# [Work order]
Transcribe word for word the section of the records below that opens with the line containing "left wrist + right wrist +" and closes with the line containing "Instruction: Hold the"; drop every picture.

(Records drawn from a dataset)
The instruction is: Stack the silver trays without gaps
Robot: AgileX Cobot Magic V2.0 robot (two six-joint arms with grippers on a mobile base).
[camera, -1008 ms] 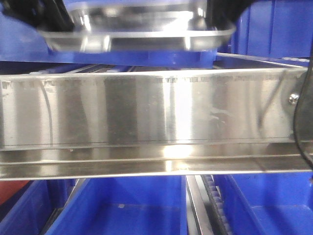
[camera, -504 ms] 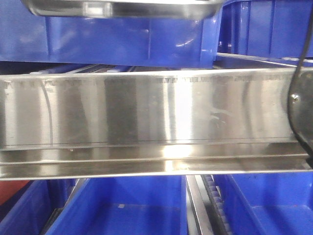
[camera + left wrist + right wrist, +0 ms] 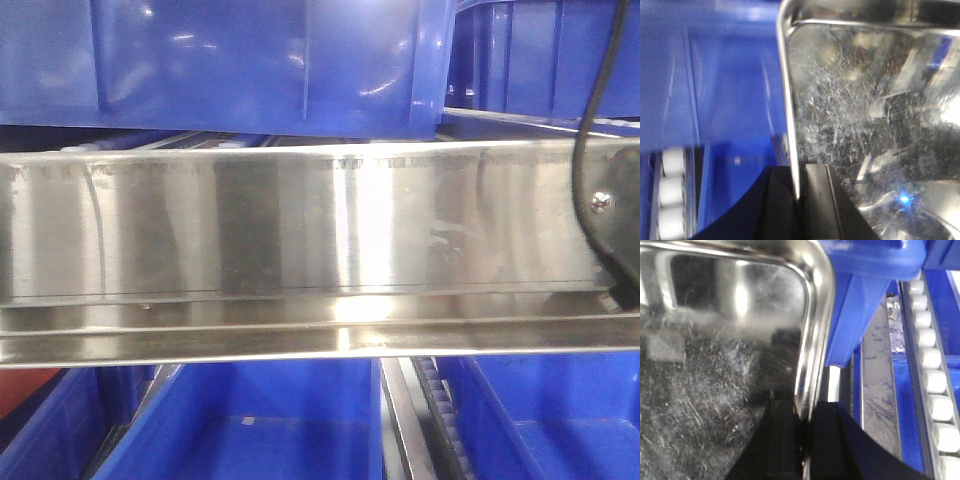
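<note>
**A:** What has the left pincer [image 3: 799, 182] got?

**B:** Its two black fingers [image 3: 822, 210] stand close together. The thin rim of a silver tray [image 3: 865, 115] is pinched between them, one finger outside the wall and one inside. The pan's scratched floor fills the right of that wrist view.

**A:** And the right pincer [image 3: 806, 415]?

**B:** The same narrow grip, astride a rolled rim close to a rounded corner. The scuffed inside of the pan lies to its left. Whether both arms hold one and the same pan, the wrist views alone do not settle.

**A:** What lies past the tray?

**B:** On the left arm's side there is a blurred blue bin [image 3: 715, 100] beyond the rim. A row of white rollers [image 3: 672, 195] sits in the lower left corner. On the right arm's side a blue bin edge [image 3: 865, 295] is just beside the tray's corner. Past that, a grey steel strip [image 3: 880, 380] and a roller track [image 3: 935, 380] run away from the camera.

**A:** And the front camera?

**B:** Nearest is the broad steel rail [image 3: 300, 220] across the whole frame. A screw [image 3: 601, 201] sits at its right end, and a black cable [image 3: 585, 110] hangs there. Under the rail are the lower blue bins [image 3: 250, 430]. Behind and above it are the upper blue bins [image 3: 250, 60].
</note>
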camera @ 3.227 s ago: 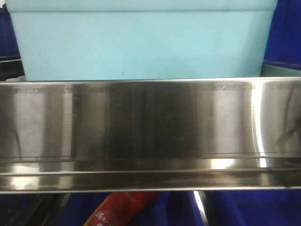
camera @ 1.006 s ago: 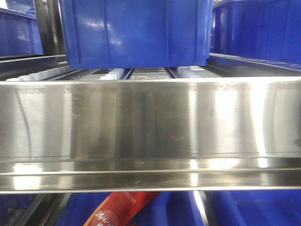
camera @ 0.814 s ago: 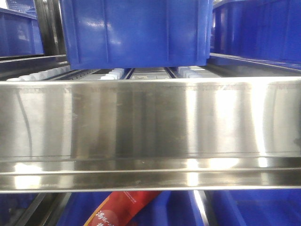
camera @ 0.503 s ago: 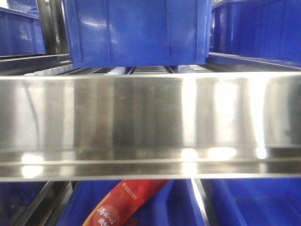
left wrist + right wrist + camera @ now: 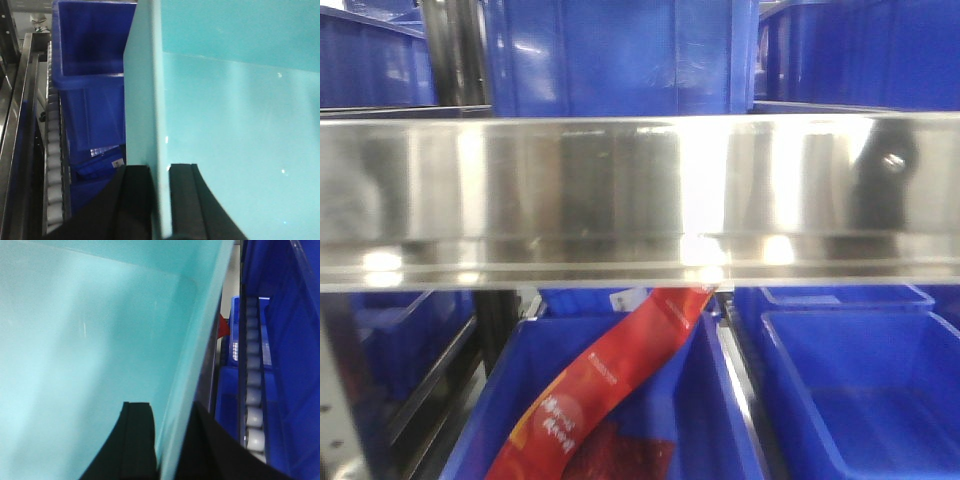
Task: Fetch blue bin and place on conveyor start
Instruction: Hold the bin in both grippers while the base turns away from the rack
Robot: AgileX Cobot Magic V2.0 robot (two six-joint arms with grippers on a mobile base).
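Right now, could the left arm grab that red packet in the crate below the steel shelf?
Probably not: the left gripper is clamped on the blue bin, leaving nothing free for the red packet.

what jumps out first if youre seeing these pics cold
The pale turquoise smooth plastic tub fills both wrist views, its walls pinched by the left claw and the right claw. In the front view a shiny stainless-steel shelf rail spans the frame, with dark royal-blue plastic crates above and below it and a red printed packet slanting up beneath it.
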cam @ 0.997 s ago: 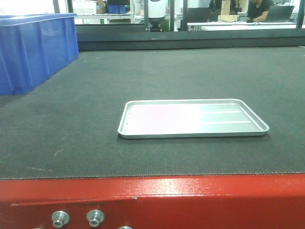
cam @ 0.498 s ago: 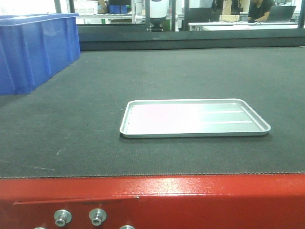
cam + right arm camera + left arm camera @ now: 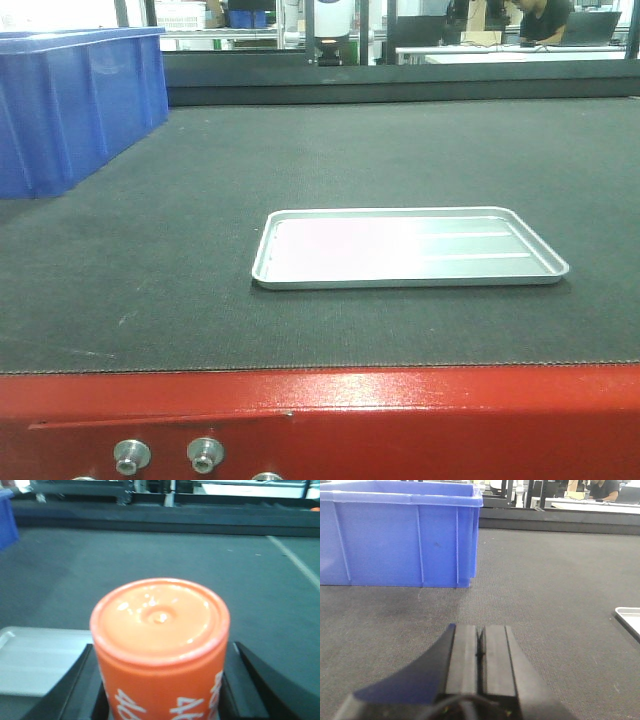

# [Reply]
left wrist + right wrist + camera @ now: 
Task: Fetch blue bin and place on conveyor start
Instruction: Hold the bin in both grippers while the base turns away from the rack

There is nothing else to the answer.